Von Andreas Göhring.
Die gute Nachricht zuerst: Die Brücke über den Westlichen Bahnhofskanal soll auch in Zukunft eine Klappbrücke sein. So sieht es jedenfalls Uwe Heimböckel vom Landesbetrieb Straßen, Brücken, Gewässer (LSBG). „Unser Auftrag ist klar: Wir sollen für eine Sanierung der Brücke sorgen, und am Ende soll dort eine Klappbrücke stehen.“ Wann das allerdings sein wird, ließ Heimböckel im Harburger Stadtplanungsausschuss offen. Die
Brücke wird nicht heute oder morgen zusammenbrechen.
Jetzt soll der LSBG eine Empfehlung aussprechen, wie die Brücke zukunftsfähig gemacht werden kann. Dafür sind auch schon rund 1,5 Millionen Euro bewilligt worden. Das reicht allerdings nur für die Billigvariante: Überbau und Unterbau werden instand gesetzt, danach wird die Brücke festgesetzt. Mit anderen Worten: Der Westliche Bahnhofskanal wäre nicht mehr schiffbar, das beliebte Fotomotiv mit einem Schiff wie der „Seute Deern“ vor der Speicherkulisse wäre endgültig Vergangenheit.

Verschiedene Varianten
vorgestellt

„Ohne uns“, haben die Vertreter der Großen Koalition in der Bezirksversammlung Harburg schon unisono gerufen. Sie wollen verhindern, dass die einzigartige Atmosphäre des Harburger Binnenhafens aus Kostengründen immer mehr angeknabbert wird. Aber was dann?

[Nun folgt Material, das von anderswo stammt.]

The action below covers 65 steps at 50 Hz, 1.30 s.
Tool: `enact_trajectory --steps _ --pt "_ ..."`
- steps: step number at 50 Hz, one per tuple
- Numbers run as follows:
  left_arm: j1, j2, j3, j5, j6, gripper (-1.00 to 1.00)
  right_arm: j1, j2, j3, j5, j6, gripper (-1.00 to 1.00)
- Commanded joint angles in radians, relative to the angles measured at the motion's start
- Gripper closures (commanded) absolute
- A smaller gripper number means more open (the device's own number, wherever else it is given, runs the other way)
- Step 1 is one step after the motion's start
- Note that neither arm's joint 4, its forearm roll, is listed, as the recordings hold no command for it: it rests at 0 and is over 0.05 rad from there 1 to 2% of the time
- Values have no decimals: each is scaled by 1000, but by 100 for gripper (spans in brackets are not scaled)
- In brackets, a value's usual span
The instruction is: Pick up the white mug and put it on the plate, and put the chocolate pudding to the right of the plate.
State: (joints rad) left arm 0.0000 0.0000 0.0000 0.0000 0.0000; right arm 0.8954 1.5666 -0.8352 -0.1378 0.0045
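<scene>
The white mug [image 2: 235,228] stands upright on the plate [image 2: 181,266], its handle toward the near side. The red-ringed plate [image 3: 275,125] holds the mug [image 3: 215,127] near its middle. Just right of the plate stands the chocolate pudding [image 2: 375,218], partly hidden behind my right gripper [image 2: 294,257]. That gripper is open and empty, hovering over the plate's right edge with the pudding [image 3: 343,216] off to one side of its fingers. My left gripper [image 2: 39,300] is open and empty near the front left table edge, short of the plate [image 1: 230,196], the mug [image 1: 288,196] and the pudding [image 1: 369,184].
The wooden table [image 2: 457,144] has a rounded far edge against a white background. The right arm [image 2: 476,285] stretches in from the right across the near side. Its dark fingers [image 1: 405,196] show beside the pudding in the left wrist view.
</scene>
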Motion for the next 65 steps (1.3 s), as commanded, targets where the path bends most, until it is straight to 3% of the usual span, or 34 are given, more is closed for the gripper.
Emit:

Diplom-Ingenieur Michael Borowski von der Firma Grassl Ingenieurbau hat im Stadtplanungsausschuss mögliche Varianten und deren geschätzten Kosten dargestellt. Favorit des LSBG und auch der Kommunalpolitik wären Instandsetzung und Umbau der vorhandenen Unterbauten sowie eine Erneuerung der Antriebs- und Elektrotechnik mit voller Antriebsleistung, die eine Öffnung der Brücke auch bei Orkanen ermöglichen würde. Geschätzte Kosten: 4,5 Millionen Euro. Eine halbe Million Euro könnte bei reduzierter Antriebsleistung eingespart werden. Dann müsste aber bei Windstärke 7 – oder noch weniger – der Betrieb eingestellt werden.
Für drei Millionen Euro wäre ein spektakuläre, aber wenig praktische Variante zu haben. Die sanierte Brücke hätte keinen eigenen Antrieb mehr. Wenn trotzdem ein Schiff passieren will, müsste ein Mobilkran die Brücke anheben. Kosten pro Hebung: 15.000 Euro.